> _ASSIGNMENT_
When you transcribe the listing that follows, keep every line exact and skip any picture.
::: DATA BLOCK
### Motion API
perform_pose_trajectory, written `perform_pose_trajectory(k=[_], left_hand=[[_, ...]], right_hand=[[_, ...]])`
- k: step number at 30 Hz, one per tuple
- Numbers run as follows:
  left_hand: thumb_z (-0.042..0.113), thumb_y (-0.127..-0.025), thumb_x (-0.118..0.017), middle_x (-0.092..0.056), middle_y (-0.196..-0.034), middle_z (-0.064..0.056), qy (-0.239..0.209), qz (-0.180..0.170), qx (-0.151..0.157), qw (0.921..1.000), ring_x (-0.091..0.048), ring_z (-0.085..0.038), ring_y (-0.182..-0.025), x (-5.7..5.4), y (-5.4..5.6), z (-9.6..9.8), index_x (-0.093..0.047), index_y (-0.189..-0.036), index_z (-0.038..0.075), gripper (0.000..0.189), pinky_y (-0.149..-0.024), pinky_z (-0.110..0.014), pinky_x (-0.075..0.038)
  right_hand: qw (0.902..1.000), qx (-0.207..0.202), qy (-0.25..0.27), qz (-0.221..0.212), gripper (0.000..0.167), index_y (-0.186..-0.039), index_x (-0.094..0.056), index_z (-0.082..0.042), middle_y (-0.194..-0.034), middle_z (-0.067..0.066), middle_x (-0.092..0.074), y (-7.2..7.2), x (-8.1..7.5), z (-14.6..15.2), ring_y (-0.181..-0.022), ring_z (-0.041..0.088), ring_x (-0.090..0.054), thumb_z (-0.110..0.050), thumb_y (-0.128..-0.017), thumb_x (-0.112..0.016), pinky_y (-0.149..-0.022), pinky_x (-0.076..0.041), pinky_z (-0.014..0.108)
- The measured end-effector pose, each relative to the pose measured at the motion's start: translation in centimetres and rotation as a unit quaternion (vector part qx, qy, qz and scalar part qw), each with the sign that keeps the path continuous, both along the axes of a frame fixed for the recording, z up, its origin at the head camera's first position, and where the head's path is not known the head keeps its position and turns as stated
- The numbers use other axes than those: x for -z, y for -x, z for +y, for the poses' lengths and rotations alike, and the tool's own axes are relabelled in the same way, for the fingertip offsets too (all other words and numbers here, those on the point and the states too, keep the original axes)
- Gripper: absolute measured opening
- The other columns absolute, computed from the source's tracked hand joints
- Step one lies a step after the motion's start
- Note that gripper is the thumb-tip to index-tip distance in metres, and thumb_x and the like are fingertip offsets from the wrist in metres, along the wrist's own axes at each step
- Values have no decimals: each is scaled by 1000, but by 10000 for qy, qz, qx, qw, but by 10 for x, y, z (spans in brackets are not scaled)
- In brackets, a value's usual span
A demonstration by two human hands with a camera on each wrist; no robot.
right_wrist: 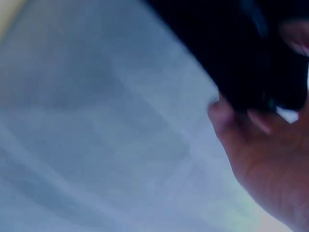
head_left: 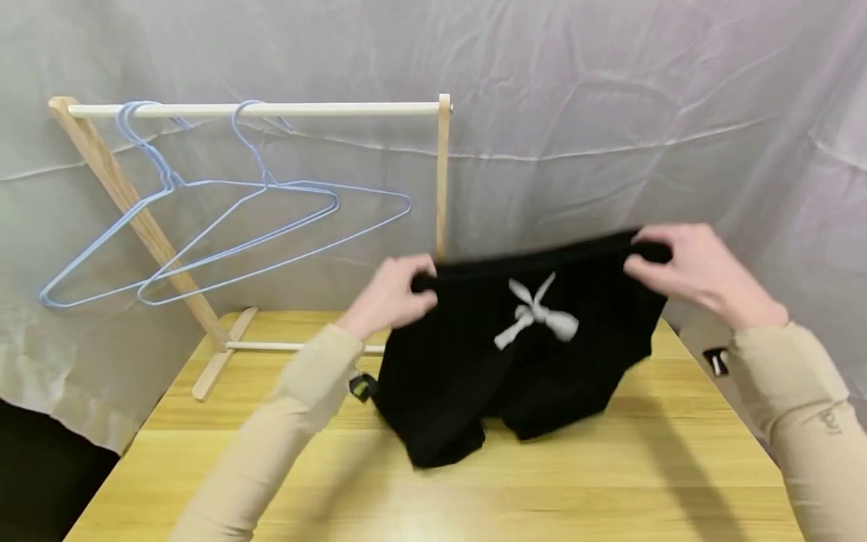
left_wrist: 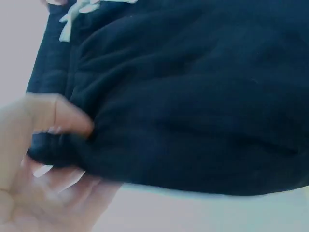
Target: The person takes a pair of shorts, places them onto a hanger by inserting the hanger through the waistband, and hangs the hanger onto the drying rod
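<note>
Between my two hands hangs a pair of black shorts (head_left: 542, 361), its waistband up and the leg openings down over the table. A white drawstring (head_left: 538, 312) is tied in a bow at the front. With thumb and fingers my left hand (head_left: 393, 297) grips the left end of the waistband; the left wrist view shows that thumb (left_wrist: 67, 116) lying across the dark fabric. My right hand (head_left: 701, 271) pinches the other end, slightly higher, so the waistband slants. In the right wrist view, fingers (right_wrist: 224, 116) curl at the cloth's edge.
Behind my left hand stands a wooden rack (head_left: 443, 173) with a white rail (head_left: 339, 110). Several blue wire hangers (head_left: 203, 278) hang from it on the left. The wooden table (head_left: 542, 497) lies below, and a grey curtain (head_left: 609, 98) covers the background.
</note>
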State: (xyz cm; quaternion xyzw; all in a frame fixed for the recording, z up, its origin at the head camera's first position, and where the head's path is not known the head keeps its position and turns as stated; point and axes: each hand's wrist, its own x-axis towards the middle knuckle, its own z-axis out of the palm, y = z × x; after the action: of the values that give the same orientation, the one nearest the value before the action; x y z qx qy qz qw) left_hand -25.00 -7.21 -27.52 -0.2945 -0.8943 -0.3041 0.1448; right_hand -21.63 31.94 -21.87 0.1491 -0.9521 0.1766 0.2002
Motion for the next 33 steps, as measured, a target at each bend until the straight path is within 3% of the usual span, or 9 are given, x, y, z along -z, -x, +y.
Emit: perform_pose_trajectory(k=[3, 6, 9, 12, 15, 20, 25, 29, 33], left_hand=[[2, -79, -61, -72, -98, -12, -744, 927, -303, 9924, -60, -30, -84, -56, -6, -7, -61, -99, 7, 20, -80, -42, -49], [0, -80, -56, -69, -94, -13, -1029, 1722, -732, 9769, -58, -31, -81, -98, -15, -15, -59, -98, 5, 19, -77, -42, -46], [-2, -81, -53, -66, -90, -9, -1188, 2286, -1253, 9581, -57, -30, -83, -123, -23, -26, -60, -97, 5, 19, -77, -43, -45], [-4, -81, -52, -65, -89, -8, -1301, 2596, -1638, 9428, -56, -28, -83, -131, -27, -34, -62, -96, 6, 20, -75, -43, -43], [-5, -81, -52, -66, -91, -8, -1246, 2574, -1696, 9431, -57, -29, -84, -123, -24, -39, -63, -95, 7, 21, -74, -45, -44], [0, -81, -54, -70, -92, -9, -880, 2090, -1662, 9597, -63, -33, -82, -95, -20, -46, -64, -93, 11, 19, -70, -53, -48], [5, -78, -59, -71, -79, -11, -579, 1435, -1620, 9746, -59, -33, -70, -59, -22, -57, -64, -84, 13, 11, -61, -49, -46], [7, -74, -64, -53, -56, -3, -397, 979, -1492, 9832, -48, -24, -58, -32, -24, -65, -60, -72, 14, 9, -55, -36, -37], [12, -75, -69, -43, -51, 2, -71, 663, -1385, 9881, -45, -17, -53, -12, -28, -70, -55, -68, 15, 15, -54, -31, -34]], right_hand=[[9917, 529, 875, 784, 40, -101, -77, -9, -97, -9, -74, 1, -48, -15, -88, -7, -54, -27, -97, -41, -83, -37, 17], [9684, 641, 1624, 1781, 43, -76, -76, -27, -74, -39, -57, 1, -80, -35, -75, -21, -43, -30, -96, -38, -74, -29, 9], [9449, 490, 1951, 2582, 39, -63, -61, -44, -63, -46, -45, -2, -94, -55, -65, -19, -41, -25, -93, -45, -67, -28, 11], [9351, 242, 2047, 2882, 38, -60, -59, -41, -59, -41, -45, -4, -95, -69, -58, -14, -41, -17, -88, -50, -61, -28, 14], [9400, 174, 2072, 2703, 33, -61, -66, -27, -57, -38, -46, -3, -87, -73, -55, -10, -41, -15, -87, -49, -60, -30, 15], [9526, 203, 1928, 2345, 29, -64, -68, -3, -52, -34, -40, 2, -61, -72, -53, -6, -36, -12, -85, -49, -59, -29, 17], [9641, 106, 1661, 2067, 33, -49, -46, -7, -47, -18, -29, 5, -24, -69, -50, -1, -25, -9, -82, -50, -53, -22, 21], [9698, 101, 1612, 1825, 36, -48, -36, -10, -48, -13, -25, 3, 7, -66, -50, -1, -22, -8, -81, -51, -52, -19, 21], [9686, 213, 1750, 1756, 38, -48, -33, -9, -48, -13, -23, 0, 34, -65, -50, -2, -21, -6, -81, -51, -51, -19, 21]])
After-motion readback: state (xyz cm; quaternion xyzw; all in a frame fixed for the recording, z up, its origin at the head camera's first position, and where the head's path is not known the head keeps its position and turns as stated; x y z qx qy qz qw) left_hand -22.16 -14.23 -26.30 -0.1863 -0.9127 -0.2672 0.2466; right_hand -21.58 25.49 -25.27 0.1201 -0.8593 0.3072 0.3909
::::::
> _TASK OUTPUT_
### Motion API
perform_pose_trajectory, written `perform_pose_trajectory(k=[_], left_hand=[[_, ...]], right_hand=[[_, ...]])`
- k: step number at 30 Hz, one per tuple
- Numbers run as follows:
  left_hand: thumb_z (-0.042..0.113), thumb_y (-0.127..-0.025), thumb_x (-0.118..0.017), middle_x (-0.092..0.056), middle_y (-0.196..-0.034), middle_z (-0.064..0.056), qy (-0.239..0.209), qz (-0.180..0.170), qx (-0.151..0.157), qw (0.921..1.000), ring_x (-0.091..0.048), ring_z (-0.085..0.038), ring_y (-0.182..-0.025), x (-5.7..5.4), y (-5.4..5.6), z (-9.6..9.8), index_x (-0.093..0.047), index_y (-0.189..-0.036), index_z (-0.038..0.075), gripper (0.000..0.189), pinky_y (-0.149..-0.024), pinky_z (-0.110..0.014), pinky_x (-0.075..0.038)
  right_hand: qw (0.902..1.000), qx (-0.207..0.202), qy (-0.25..0.27), qz (-0.221..0.212), gripper (0.000..0.167), index_y (-0.186..-0.039), index_x (-0.094..0.056), index_z (-0.082..0.042), middle_y (-0.194..-0.034), middle_z (-0.067..0.066), middle_x (-0.092..0.074), y (-7.2..7.2), x (-8.1..7.5), z (-14.6..15.2), ring_y (-0.181..-0.022), ring_z (-0.041..0.088), ring_x (-0.090..0.054), thumb_z (-0.110..0.050), thumb_y (-0.128..-0.017), thumb_x (-0.112..0.016), pinky_y (-0.149..-0.022), pinky_x (-0.076..0.041), pinky_z (-0.014..0.108)
- The measured end-effector pose, each relative to the pose measured at the motion's start: translation in centimetres and rotation as a unit quaternion (vector part qx, qy, qz and scalar part qw), each with the sign that keeps the path continuous, both along the axes of a frame fixed for the recording, z up, its origin at the head camera's first position, and where the head's path is not known the head keeps its position and turns as stated
- The numbers use other axes than those: x for -z, y for -x, z for +y, for the poses' lengths and rotations alike, and the tool's own axes are relabelled in the same way, for the fingertip offsets too (all other words and numbers here, those on the point and the states too, keep the original axes)
- Gripper: absolute measured opening
- The other columns absolute, computed from the source's tracked hand joints
- Step one lies a step after the motion's start
- Note that gripper is the thumb-tip to index-tip distance in metres, and thumb_x and the like are fingertip offsets from the wrist in metres, along the wrist's own axes at each step
- Values have no decimals: each is scaled by 1000, but by 10000 for qy, qz, qx, qw, but by 10 for x, y, z (spans in brackets are not scaled)
- In brackets, a value's usual span
A demonstration by two human hands with a camera on each wrist; no robot.
right_wrist: 
head_left: 
left_wrist: 
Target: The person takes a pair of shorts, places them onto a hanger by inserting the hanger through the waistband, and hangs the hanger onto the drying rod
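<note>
Between my two hands hangs a pair of black shorts (head_left: 542, 361), its waistband up and the leg openings down over the table. A white drawstring (head_left: 538, 312) is tied in a bow at the front. With thumb and fingers my left hand (head_left: 393, 297) grips the left end of the waistband; the left wrist view shows that thumb (left_wrist: 67, 116) lying across the dark fabric. My right hand (head_left: 701, 271) pinches the other end, slightly higher, so the waistband slants. In the right wrist view, fingers (right_wrist: 224, 116) curl at the cloth's edge.
Behind my left hand stands a wooden rack (head_left: 443, 173) with a white rail (head_left: 339, 110). Several blue wire hangers (head_left: 203, 278) hang from it on the left. The wooden table (head_left: 542, 497) lies below, and a grey curtain (head_left: 609, 98) covers the background.
</note>
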State: (xyz cm; quaternion xyzw; all in a frame fixed for the recording, z up, its origin at the head camera's first position, and where the head's path is not known the head keeps its position and turns as stated; point and axes: each hand's wrist, its own x-axis towards the middle knuckle, its own z-axis out of the palm, y = z × x; after the action: of the values that give the same orientation, the one nearest the value before the action; x y z qx qy qz qw) left_hand -25.00 -7.21 -27.52 -0.2945 -0.8943 -0.3041 0.1448; right_hand -21.63 31.94 -21.87 0.1491 -0.9521 0.1766 0.2002
Motion for the next 33 steps, as measured, a target at each bend until the straight path is within 3% of the usual span, or 9 are given, x, y, z along -z, -x, +y.
Emit: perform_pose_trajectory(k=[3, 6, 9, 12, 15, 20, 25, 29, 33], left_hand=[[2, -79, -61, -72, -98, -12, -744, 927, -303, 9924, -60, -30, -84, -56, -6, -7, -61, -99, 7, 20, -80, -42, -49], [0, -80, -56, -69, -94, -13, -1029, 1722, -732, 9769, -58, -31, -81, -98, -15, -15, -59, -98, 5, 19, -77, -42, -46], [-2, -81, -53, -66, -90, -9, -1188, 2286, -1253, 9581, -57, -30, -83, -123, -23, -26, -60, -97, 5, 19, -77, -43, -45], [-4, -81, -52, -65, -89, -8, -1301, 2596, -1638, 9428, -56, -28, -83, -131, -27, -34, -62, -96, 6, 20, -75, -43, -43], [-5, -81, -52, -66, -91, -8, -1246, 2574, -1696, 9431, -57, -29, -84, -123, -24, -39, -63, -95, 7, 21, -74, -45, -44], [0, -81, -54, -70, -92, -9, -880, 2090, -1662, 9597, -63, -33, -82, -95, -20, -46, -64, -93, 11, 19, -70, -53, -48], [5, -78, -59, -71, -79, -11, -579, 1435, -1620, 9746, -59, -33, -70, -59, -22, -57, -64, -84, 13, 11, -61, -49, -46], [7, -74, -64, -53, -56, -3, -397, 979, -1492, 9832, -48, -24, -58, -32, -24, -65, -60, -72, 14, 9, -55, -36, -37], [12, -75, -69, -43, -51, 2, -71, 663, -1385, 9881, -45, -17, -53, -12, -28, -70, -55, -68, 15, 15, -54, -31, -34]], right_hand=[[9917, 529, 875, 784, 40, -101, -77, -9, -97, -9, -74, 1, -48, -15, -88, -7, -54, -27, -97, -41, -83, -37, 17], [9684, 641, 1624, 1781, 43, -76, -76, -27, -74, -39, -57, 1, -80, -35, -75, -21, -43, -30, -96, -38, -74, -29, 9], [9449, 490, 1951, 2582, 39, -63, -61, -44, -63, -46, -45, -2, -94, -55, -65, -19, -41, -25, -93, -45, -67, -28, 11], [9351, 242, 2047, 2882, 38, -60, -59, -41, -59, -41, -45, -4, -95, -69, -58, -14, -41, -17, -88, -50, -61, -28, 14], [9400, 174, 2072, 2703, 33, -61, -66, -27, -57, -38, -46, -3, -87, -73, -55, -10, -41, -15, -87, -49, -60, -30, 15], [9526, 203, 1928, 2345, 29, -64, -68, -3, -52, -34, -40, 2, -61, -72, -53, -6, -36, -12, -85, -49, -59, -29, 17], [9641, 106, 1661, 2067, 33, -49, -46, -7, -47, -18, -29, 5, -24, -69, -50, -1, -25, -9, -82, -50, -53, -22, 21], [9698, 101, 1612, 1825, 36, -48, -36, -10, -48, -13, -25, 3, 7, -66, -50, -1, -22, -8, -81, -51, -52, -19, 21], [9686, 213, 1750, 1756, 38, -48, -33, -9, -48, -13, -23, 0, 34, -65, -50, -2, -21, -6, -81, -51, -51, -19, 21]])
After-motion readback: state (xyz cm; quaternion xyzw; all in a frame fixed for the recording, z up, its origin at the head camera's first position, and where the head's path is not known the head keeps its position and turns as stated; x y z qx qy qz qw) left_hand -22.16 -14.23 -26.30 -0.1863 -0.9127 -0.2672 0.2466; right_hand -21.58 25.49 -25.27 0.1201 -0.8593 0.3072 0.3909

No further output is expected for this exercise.